* WORK INSTRUCTION: Repeat the listing that follows, character for character, minus the pictures.

* INPUT DATA:
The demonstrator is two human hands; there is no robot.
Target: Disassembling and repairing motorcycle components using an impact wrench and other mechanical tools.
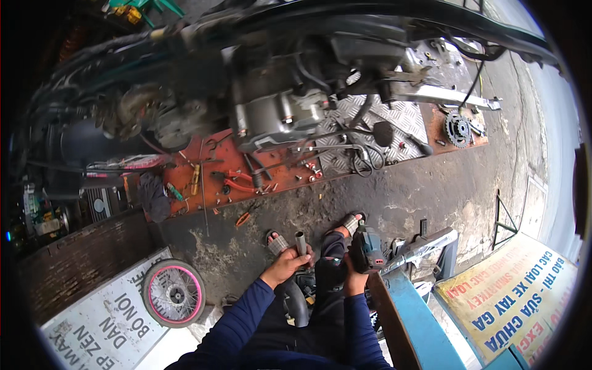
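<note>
Grey cylindrical metal tube (301, 243): in your left hand (287, 265), fingers clasping it. Black-and-teal power tool (369, 250): in your right hand (354, 277), fingers grasping it.

Motorbike repair workshop, exposed engine (277, 116), red-handled pliers (239, 181), spoked wheel (176, 295)

power tool (368, 251): black-teal | tube (301, 242): grey | sleeves (237, 324): navy | wheel (176, 295): pink-rimmed | plate (404, 120): silver, diamond-tread | platform (213, 190): orange-red
</note>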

* RESULT OF THE TASK:
The demonstrator is two human hands; there is no robot.
Target: Disassembling and repairing motorcycle components using an impact wrench and other mechanical tools.
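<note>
Grey cylindrical metal tube (301, 243): in your left hand (287, 265), fingers clasping it. Black-and-teal power tool (369, 250): in your right hand (354, 277), fingers grasping it.

Motorbike repair workshop, exposed engine (277, 116), red-handled pliers (239, 181), spoked wheel (176, 295)

power tool (368, 251): black-teal | tube (301, 242): grey | sleeves (237, 324): navy | wheel (176, 295): pink-rimmed | plate (404, 120): silver, diamond-tread | platform (213, 190): orange-red
</note>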

The exercise was worked through completely.